_Exercise details_
Restate the entries below exactly. Images are not part of the copy.

_Data section_
+++++

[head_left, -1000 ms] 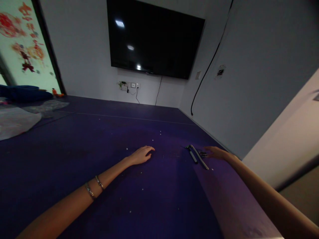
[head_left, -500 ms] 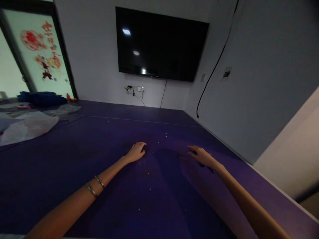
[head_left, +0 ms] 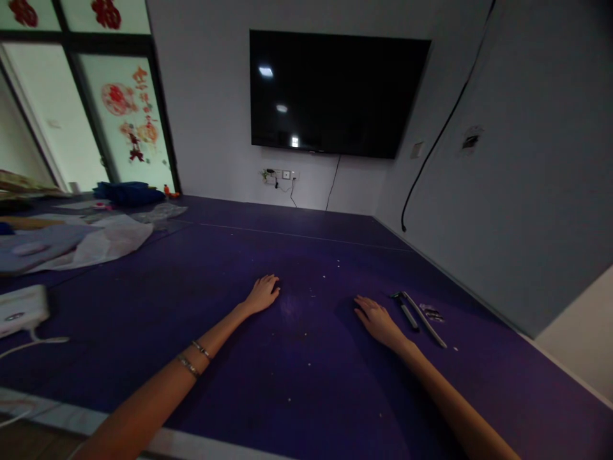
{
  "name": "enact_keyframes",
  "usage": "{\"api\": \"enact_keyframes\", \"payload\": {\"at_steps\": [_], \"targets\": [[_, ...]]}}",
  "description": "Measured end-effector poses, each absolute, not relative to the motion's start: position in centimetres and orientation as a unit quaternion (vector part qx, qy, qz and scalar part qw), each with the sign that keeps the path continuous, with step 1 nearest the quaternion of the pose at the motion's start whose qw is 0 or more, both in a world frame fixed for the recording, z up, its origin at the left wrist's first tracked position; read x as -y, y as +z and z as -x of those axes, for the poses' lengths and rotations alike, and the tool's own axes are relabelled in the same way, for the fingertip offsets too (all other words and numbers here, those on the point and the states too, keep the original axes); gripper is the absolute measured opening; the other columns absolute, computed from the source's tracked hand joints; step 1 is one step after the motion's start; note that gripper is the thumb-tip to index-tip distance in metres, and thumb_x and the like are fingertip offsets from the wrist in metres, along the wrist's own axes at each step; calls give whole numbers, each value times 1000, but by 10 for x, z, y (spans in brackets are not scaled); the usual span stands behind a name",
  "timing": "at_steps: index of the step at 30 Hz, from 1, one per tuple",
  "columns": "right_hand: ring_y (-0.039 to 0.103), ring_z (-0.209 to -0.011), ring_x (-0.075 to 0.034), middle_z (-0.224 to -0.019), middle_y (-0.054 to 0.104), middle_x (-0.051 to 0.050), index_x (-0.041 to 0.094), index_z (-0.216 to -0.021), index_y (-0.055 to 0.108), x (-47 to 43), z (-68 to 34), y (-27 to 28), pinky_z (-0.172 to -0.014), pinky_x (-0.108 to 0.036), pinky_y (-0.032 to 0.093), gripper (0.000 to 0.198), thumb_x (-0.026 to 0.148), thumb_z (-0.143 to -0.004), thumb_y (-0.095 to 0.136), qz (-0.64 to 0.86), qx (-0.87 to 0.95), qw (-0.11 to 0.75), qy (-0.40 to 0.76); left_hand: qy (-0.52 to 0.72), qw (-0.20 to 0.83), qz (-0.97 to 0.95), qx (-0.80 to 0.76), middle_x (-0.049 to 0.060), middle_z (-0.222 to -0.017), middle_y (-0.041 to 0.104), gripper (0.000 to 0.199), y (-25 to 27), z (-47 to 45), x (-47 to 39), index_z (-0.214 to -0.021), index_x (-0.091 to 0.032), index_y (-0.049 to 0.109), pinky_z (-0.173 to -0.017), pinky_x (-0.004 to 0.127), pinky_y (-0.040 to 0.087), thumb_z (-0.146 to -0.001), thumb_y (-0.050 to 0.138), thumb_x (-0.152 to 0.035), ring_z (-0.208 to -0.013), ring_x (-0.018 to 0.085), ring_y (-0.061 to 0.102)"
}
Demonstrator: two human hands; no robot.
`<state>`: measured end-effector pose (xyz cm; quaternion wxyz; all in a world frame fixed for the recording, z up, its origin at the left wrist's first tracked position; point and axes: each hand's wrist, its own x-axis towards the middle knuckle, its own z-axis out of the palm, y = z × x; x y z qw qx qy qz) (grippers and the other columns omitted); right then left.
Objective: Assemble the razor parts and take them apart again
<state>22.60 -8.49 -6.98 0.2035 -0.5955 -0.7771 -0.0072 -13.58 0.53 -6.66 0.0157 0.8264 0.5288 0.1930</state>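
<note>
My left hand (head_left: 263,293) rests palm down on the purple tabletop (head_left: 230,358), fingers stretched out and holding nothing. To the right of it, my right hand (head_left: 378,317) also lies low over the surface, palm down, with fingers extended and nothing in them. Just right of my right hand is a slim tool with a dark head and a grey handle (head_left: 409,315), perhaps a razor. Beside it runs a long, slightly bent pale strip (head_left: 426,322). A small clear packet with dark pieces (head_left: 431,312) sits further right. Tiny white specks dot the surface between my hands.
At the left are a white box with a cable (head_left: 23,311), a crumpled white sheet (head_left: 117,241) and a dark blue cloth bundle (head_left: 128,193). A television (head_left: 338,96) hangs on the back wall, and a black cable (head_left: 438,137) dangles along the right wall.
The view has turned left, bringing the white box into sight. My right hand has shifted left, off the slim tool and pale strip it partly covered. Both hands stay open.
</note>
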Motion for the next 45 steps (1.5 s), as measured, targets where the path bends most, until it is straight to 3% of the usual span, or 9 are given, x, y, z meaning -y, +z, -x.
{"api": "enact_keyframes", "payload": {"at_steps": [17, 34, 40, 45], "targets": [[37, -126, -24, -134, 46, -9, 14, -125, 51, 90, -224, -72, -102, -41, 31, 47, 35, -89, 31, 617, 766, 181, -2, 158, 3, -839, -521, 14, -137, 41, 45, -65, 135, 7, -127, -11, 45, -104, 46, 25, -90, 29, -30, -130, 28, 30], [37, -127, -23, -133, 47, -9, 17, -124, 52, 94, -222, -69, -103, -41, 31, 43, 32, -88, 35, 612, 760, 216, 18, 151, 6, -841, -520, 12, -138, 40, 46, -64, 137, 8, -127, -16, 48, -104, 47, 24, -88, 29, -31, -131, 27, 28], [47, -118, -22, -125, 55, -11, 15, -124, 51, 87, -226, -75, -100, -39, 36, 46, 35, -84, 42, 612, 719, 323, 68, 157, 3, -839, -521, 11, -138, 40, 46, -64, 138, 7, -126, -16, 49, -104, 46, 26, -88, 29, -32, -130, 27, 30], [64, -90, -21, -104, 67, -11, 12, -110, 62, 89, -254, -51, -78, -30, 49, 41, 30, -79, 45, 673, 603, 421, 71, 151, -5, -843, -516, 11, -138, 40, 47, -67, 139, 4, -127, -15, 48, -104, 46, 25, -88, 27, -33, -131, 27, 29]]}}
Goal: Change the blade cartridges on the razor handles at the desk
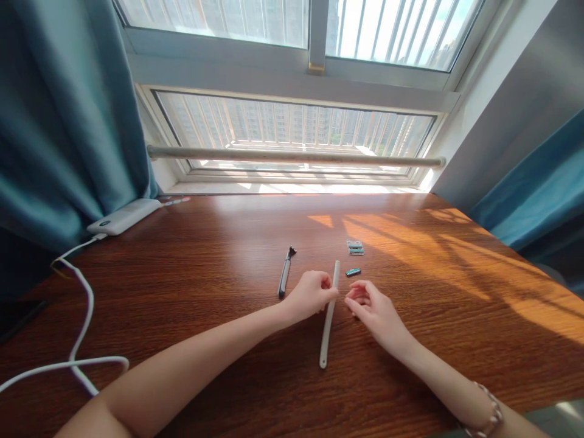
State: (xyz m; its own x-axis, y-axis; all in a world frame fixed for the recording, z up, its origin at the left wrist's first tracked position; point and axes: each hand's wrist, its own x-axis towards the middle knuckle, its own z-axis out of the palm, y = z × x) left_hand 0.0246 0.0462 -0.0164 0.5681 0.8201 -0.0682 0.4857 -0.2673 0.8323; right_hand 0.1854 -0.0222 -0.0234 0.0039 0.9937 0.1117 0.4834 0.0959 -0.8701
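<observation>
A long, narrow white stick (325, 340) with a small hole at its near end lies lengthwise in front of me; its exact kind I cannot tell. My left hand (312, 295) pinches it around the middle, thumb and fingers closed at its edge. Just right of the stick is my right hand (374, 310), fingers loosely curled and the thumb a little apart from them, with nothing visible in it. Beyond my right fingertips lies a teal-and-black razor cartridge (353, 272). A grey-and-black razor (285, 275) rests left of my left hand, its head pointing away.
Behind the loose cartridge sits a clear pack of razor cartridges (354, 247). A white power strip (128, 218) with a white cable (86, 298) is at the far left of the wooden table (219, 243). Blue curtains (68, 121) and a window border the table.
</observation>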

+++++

_Task answer_
[head_left, -1000 ms] 
[head_left, -500 ms] 
[head_left, +0 ms] 
{
  "name": "enact_keyframes",
  "usage": "{\"api\": \"enact_keyframes\", \"payload\": {\"at_steps\": [_], \"targets\": [[_, ...]]}}",
  "description": "Measured end-effector poses, each absolute, not relative to the motion's start: position in centimetres and orientation as a unit quaternion (vector part qx, qy, qz and scalar part qw), each with the sign that keeps the path continuous, with step 1 nearest the quaternion of the pose at the motion's start whose qw is 0 or more, both in a world frame fixed for the recording, z up, its origin at the left wrist's first tracked position; read x as -y, y as +z and z as -x of those axes, for the poses' lengths and rotations alike, and the tool's own axes are relabelled in the same way, for the fingertip offsets too (all other words and numbers here, those on the point and the states too, keep the original axes); gripper is the absolute measured opening; the other columns absolute, computed from the source's tracked hand joints; step 1 is one step after the motion's start; note that gripper is the thumb-tip to index-tip distance in metres, and thumb_x and the like are fingertip offsets from the wrist in metres, along the wrist's own axes at each step; calls give whole numbers, each value times 1000, but by 10 for x, z, y (spans in brackets are not scaled); the usual span stands behind a name",
  "timing": "at_steps: index of the step at 30 Hz, from 1, one per tuple",
  "columns": "right_hand: ring_y (-0.039 to 0.103), ring_z (-0.209 to -0.011), ring_x (-0.075 to 0.034), middle_z (-0.224 to -0.019), middle_y (-0.054 to 0.104), middle_x (-0.051 to 0.050), index_x (-0.041 to 0.094), index_z (-0.216 to -0.021), index_y (-0.055 to 0.108), x (-47 to 43), z (-68 to 34), y (-27 to 28), pinky_z (-0.172 to -0.014), pinky_x (-0.108 to 0.036), pinky_y (-0.032 to 0.093), gripper (0.000 to 0.198), thumb_x (-0.026 to 0.148), thumb_z (-0.143 to -0.004), thumb_y (-0.095 to 0.136), qz (-0.64 to 0.86), qx (-0.87 to 0.95), qw (-0.11 to 0.75), qy (-0.40 to 0.76); left_hand: qy (-0.52 to 0.72), qw (-0.20 to 0.83), qz (-0.97 to 0.95), qx (-0.80 to 0.76), middle_x (-0.049 to 0.060), middle_z (-0.222 to -0.017), middle_y (-0.041 to 0.104), gripper (0.000 to 0.199), y (-25 to 27), z (-47 to 45), x (-47 to 39), index_z (-0.214 to -0.021), index_x (-0.091 to 0.032), index_y (-0.049 to 0.109), pinky_z (-0.173 to -0.017), pinky_x (-0.004 to 0.127), pinky_y (-0.040 to 0.087), thumb_z (-0.146 to -0.001), thumb_y (-0.050 to 0.138), thumb_x (-0.152 to 0.035), ring_z (-0.208 to -0.013), ring_x (-0.018 to 0.085), ring_y (-0.061 to 0.102)"
}
Demonstrator: two human hands; no robot.
`<state>`: measured end-effector pose (xyz cm; quaternion wxyz; all in a world frame fixed for the recording, z up, its origin at the left wrist's first tracked position; point and axes: each hand's wrist, its own x-axis towards the middle knuckle, its own z-axis out of the palm, y = z × x; x y z qw qx qy qz) (grippers and the other columns omitted); right then left.
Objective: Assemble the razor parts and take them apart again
<state>22.60 -8.49 -6.98 0.2035 -0.5955 -0.7771 -0.0072 -13.58 0.53 -6.66 0.0157 0.8264 0.5288 0.1930</state>
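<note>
My left hand (head_left: 263,293) rests palm down on the purple tabletop (head_left: 230,358), fingers stretched out and holding nothing. To the right of it, my right hand (head_left: 378,317) also lies low over the surface, palm down, with fingers extended and nothing in them. Just right of my right hand is a slim tool with a dark head and a grey handle (head_left: 409,315), perhaps a razor. Beside it runs a long, slightly bent pale strip (head_left: 426,322). A small clear packet with dark pieces (head_left: 431,312) sits further right. Tiny white specks dot the surface between my hands.
At the left are a white box with a cable (head_left: 23,311), a crumpled white sheet (head_left: 117,241) and a dark blue cloth bundle (head_left: 128,193). A television (head_left: 338,96) hangs on the back wall, and a black cable (head_left: 438,137) dangles along the right wall.
The view has turned left, bringing the white box into sight. My right hand has shifted left, off the slim tool and pale strip it partly covered. Both hands stay open.
</note>
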Motion for the next 45 steps (1.5 s), as measured, targets where the path bends most, until it is straight to 3% of the usual span, or 9 are given, x, y, z meaning -y, +z, -x.
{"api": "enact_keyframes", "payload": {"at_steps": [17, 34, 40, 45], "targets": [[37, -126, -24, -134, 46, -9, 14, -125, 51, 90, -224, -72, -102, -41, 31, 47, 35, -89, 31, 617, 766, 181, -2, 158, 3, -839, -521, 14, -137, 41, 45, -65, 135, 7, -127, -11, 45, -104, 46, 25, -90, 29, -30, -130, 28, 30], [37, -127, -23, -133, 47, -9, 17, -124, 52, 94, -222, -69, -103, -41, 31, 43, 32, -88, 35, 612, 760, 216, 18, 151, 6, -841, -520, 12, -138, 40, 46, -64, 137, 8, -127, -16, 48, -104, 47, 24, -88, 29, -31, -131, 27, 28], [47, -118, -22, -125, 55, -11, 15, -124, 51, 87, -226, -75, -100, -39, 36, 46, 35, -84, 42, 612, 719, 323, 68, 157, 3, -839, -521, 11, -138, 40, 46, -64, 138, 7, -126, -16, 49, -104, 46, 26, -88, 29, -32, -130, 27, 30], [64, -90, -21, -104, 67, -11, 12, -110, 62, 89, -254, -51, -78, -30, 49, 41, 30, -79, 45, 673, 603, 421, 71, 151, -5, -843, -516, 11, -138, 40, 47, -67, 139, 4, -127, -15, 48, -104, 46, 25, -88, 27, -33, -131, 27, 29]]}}
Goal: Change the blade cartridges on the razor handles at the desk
State: (xyz m; its own x-axis, y-axis; all in a world frame fixed for the recording, z up, its origin at the left wrist's first tracked position; point and axes: each hand's wrist, its own x-axis towards the middle knuckle, its own z-axis out of the palm, y = z × x) left_hand 0.0246 0.0462 -0.0164 0.5681 0.8201 -0.0682 0.4857 -0.2673 0.8323; right_hand 0.1854 -0.0222 -0.0234 0.0039 0.9937 0.1117 0.4834 0.0959 -0.8701
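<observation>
A long, narrow white stick (325, 340) with a small hole at its near end lies lengthwise in front of me; its exact kind I cannot tell. My left hand (312, 295) pinches it around the middle, thumb and fingers closed at its edge. Just right of the stick is my right hand (374, 310), fingers loosely curled and the thumb a little apart from them, with nothing visible in it. Beyond my right fingertips lies a teal-and-black razor cartridge (353, 272). A grey-and-black razor (285, 275) rests left of my left hand, its head pointing away.
Behind the loose cartridge sits a clear pack of razor cartridges (354, 247). A white power strip (128, 218) with a white cable (86, 298) is at the far left of the wooden table (219, 243). Blue curtains (68, 121) and a window border the table.
</observation>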

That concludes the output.